While small crossover SUVs are all the rage, Hyundai believes there are those who would rather have a low-slung, sports coupe, so it offers the Veloster, which it has redesigned for 2019.

The new Veloster looks much the same as before. It still features its unique door arrangement, one door on the driver side and two doors on the passenger side. As before, they are skillfully integrated so that both sides look alike. Beyond that, the designers smoothed out front facia,  and gave the Veloster a more elaborate styling in the rear.

Inside, the cabin got makeover too. It draws a lot from its crossover sibling, the Kona. There’s a lot of hard plastic, to be sure, but it is finely textured and attractive. The seats are supportive and comfortable. Upper-range models are covered with perforated leather or a leather and cloth combination.  A new tablet-like touchscreen on the dash highlights the infotainment system. This system, which includes redundant knobs for radio, and clearly marked buttons and dials for climate control, is very user-friendly.

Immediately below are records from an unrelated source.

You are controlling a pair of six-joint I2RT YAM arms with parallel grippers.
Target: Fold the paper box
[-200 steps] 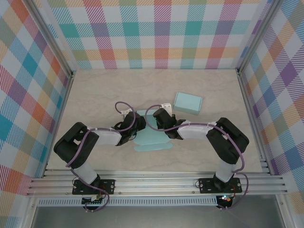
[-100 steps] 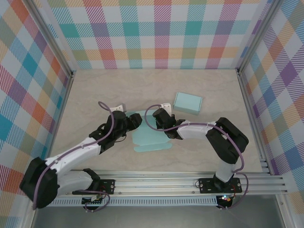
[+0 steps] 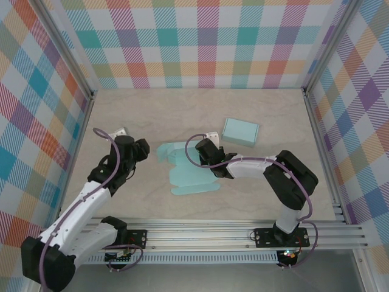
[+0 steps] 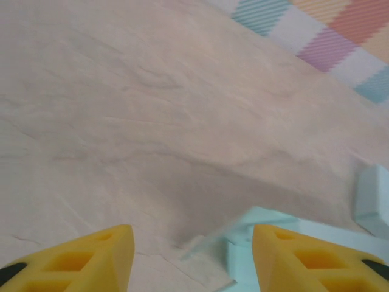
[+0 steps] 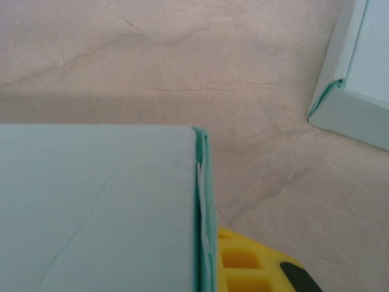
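Your left gripper (image 3: 140, 148) hangs with fingers spread on nothing, just left of the half-flat paper box (image 3: 193, 177) in the middle of the table (image 3: 121, 109); bare room lies open all round it; your right gripper (image 3: 205, 149) pinches a raised flap (image 5: 97, 207) at the sheet's far edge, a folded box (image 3: 240, 131) close beyond; pale marbled surface, plaid walls (image 3: 200, 42) on three sides.

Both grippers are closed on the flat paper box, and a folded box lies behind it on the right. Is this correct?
Only the right gripper is closed on the flat paper box. The left gripper is open, apart from it, as the left wrist view shows. The folded box does lie behind on the right.
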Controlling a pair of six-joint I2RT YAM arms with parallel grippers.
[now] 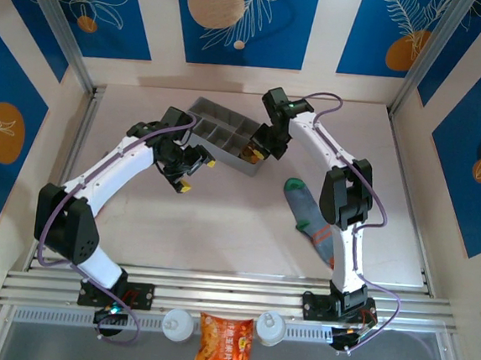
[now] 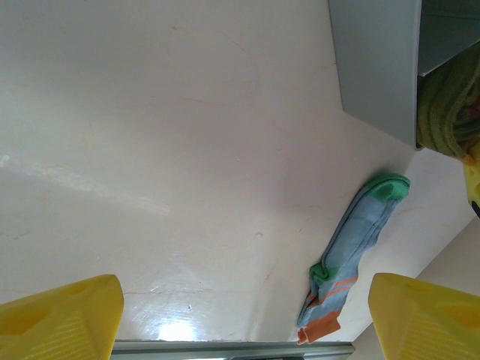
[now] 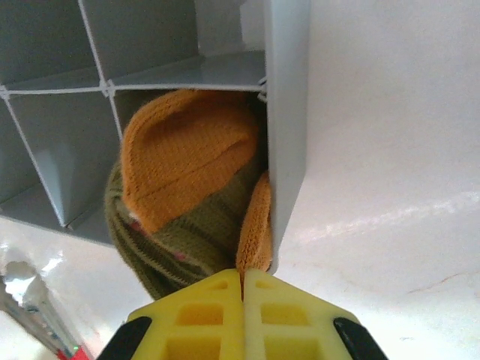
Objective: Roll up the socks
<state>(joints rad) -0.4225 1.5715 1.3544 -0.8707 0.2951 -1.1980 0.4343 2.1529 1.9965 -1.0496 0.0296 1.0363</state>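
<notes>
The olive-brown sock (image 3: 187, 157), rolled up with its orange toe outermost, sits in an end compartment of the grey divided tray (image 3: 289, 112). My right gripper (image 3: 242, 271) is shut on an orange edge of that sock, right beside the tray's wall. The grey-blue sock (image 1: 308, 213), with a green toe and an orange cuff, lies flat on the table to the right of the tray. It also lies ahead of my left gripper (image 2: 246, 311), which hovers open above bare table with nothing between its fingers. In the top view the left gripper (image 1: 197, 174) is just left of the tray (image 1: 226, 157).
An orange snack packet (image 1: 224, 344) lies beyond the near rail between two white knobs. Raised wooden walls and metal rails border the table. In the left wrist view a corner of the tray (image 2: 375, 67) with the olive sock (image 2: 442, 112) is at the upper right.
</notes>
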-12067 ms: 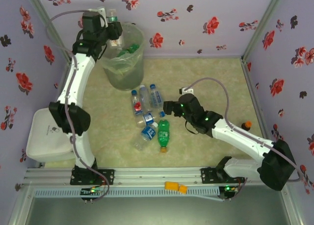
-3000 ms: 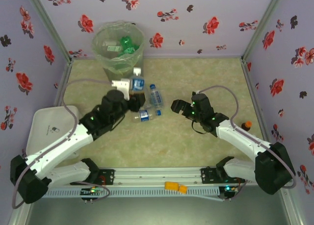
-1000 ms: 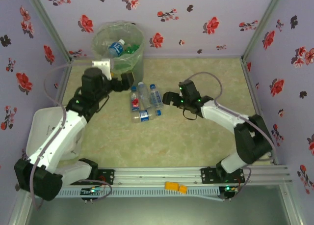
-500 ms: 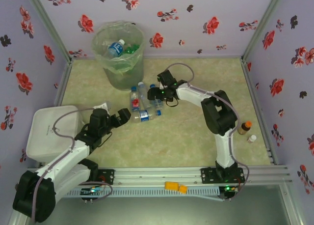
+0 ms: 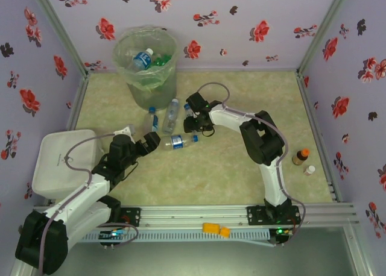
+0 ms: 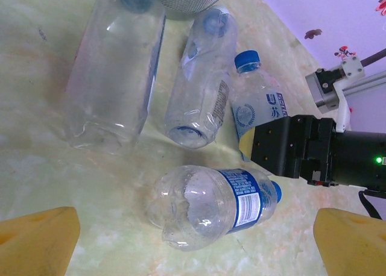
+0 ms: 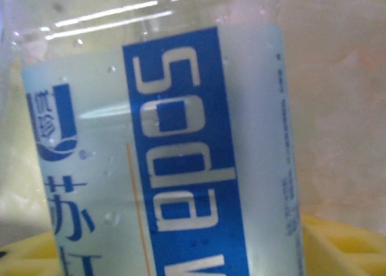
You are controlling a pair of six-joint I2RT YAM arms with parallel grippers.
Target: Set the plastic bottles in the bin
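Left wrist view: my left fingers (image 6: 36,240) are spread wide, holding nothing.
Nearest bottle (image 6: 217,207): lies on the desk (image 5: 229,167) just ahead of them.
Right fingers (image 7: 338,246): around a blue-label bottle (image 7: 181,149); gripping or not, I cannot tell.
Bin (image 5: 158,89): far back, bottles (image 5: 143,59) inside.

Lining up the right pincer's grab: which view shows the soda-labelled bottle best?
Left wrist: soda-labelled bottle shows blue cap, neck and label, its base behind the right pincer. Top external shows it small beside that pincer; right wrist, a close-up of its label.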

Accommodations inside are fine for the driver and front passenger, but the seats in the rear are suitable for kids only. Furthermore, you better watch your head getting in and out of the back, or the sloping roof will get you. The hatchback storage area holds nearly 20 cubic-feet of your goodies—not bad for a sub-compact—and the rear seatbacks fold down for additional cargo. However, the narrow glass area on the hatch itself severely restricts the view to the rear.

Under the hood, buyers have a choice of two different drive trains. Lower range models get a 2.0-liter, four-cylinder engine with 147 horsepower. It’s teamed with either a six-speed manual or a six-speed automatic transmission. Enthusiasts will bypass that setup, and go for the two-liter turbo that cranks out 201 horses. It’s hooked up to a six-speed manual, or a seven-speed dual-clutch automatic. Gas mileage for the Veloster is satisfactory at 30-31 mpg, depending on the model you drive.

My test car came equipped with the turbo engine and the dual-clutch automatic. Acceleration was swift, and the turbo delivered a throaty growl when I hit the gas. Drivers can also select a “Sport” mode to quicken throttle response, alter the shift points and firm up the steering. I chose the Sport setting while driving my favorite back road, and the Veloster really came alive.

Hyundai gave the Veloster a stiffer body and a new rear suspension this year, which has improved the car’s handling. It now feels better planted on the road, and eager to tackle twists and turns. However, its firm suspension also means a rather firm and busy ride. Yet, Veloster buyers are likely to accept this tradeoff, and the suspension does, in fact, take the edge off heavy-duty bumps.

Hyundai offers the Veloster in five levels of trim, 2.0, 2.0 Premium, Turbo R-Spec, Turbo and Turbo Ultimate. The 2.0 and the 2.0 Premium come with the non-turbo engine. The other models as their names imply, are turbocharged. All Velosters come with Apple CarPlay and Android Auto, forward collision warning and intervention and lane keep assist, which is rare for cars in this class. Furthermore, blind-spot warning and rear cross-traffic alert are also standard on most models.

Bargain hunters should like the 2.0 model with a price tag of just $19,385. However, if you want features, like an eight-speaker sound system and heated seats, the price jumps up to $23,685 for the 2.0 Premium. Enthusiasts will, no doubt, gravitate to the Turbo R-Spec, which comes with the turbo engine, a six-speed manual gearbox and a sport shifter for only $150 more. Turbo and Turbo Ultimate buyers, get more luxury and safety features, like a sunroof, smart cruise control and navigation, but will pay up to $27,535.